I hate bills.
Like ones you have to pay or people named William?
I don't care if he is my ex... I have the deed to his dick until someone else fucks him. We broke up 2 years ago.... I am still holding that deed!
I have to verbally tell you. He looks good on paper...but he totally fails in person. Like communism.
This is how we made chicken soup last night: Whole chicken in a pot of vodka with a box of crackers and some carrots. We should go pro.
Walk-of-shaming home in that dress you got arrested in. Six guys called out your name when I walked past. I've never been more proud of us.
I found ecstasy taped in my armpit... thank you drunk Marissa.
Hey, remember when Hot Stuff played in the back of the ambulance? Or no, cause of your concussion...
I just spent 20 minutes in a Subway trying to take a candid photo of the doppleganger of the guy I lost my virginity to instead of eating. That's all the evidence I need that my life is on track.

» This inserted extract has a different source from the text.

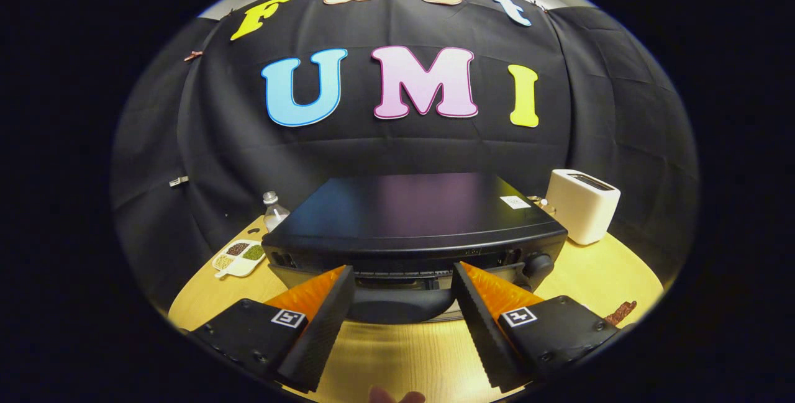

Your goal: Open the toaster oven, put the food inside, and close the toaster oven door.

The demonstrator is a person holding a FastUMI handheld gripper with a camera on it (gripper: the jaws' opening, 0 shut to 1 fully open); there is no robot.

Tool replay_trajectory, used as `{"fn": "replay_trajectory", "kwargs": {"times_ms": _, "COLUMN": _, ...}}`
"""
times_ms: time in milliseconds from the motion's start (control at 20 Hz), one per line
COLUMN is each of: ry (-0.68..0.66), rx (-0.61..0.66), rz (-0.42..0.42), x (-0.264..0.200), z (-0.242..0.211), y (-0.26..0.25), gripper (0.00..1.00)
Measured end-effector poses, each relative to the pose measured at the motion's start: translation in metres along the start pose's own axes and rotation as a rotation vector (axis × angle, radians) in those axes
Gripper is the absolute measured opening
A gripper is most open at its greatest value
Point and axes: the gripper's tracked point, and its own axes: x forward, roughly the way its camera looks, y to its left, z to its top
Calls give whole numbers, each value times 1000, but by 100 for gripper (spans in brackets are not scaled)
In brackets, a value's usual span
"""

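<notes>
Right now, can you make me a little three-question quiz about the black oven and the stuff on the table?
1. True or false: the gripper has its jaws spread wide, with the dark curved door handle of the black toaster oven between them.
2. What stands on the round wooden table beside the oven's knob side? A) cream two-slot toaster B) red kettle C) blue bowl
3. Fill in: beside the oven's other side, in front of the clear plastic bottle, lies a white divided ____ holding beans and grains.

Key: 1 true; 2 A; 3 tray.
</notes>
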Motion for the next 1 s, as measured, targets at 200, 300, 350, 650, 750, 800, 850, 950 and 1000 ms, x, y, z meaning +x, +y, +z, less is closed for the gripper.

I just want to eat Taco Bell and throw it up on his doorstep.
You said this was your mistake shot and then vomited on the tv. Never forget.
I'm nothing if not determined to sleep with everyone at that company
Look, if this is a cop, just lemme know that Mike is ok. Fuckin all star game
I shamewalked barefoot this morning and the Dos Equis delivery guy judged the shit out of me.
Dude, running 15 min late.
Let's play a game, you pay for all the drinks I can finish before you get here. Go.
I texted him: “Come over for the Super Bowl. I promise lots of scoring.”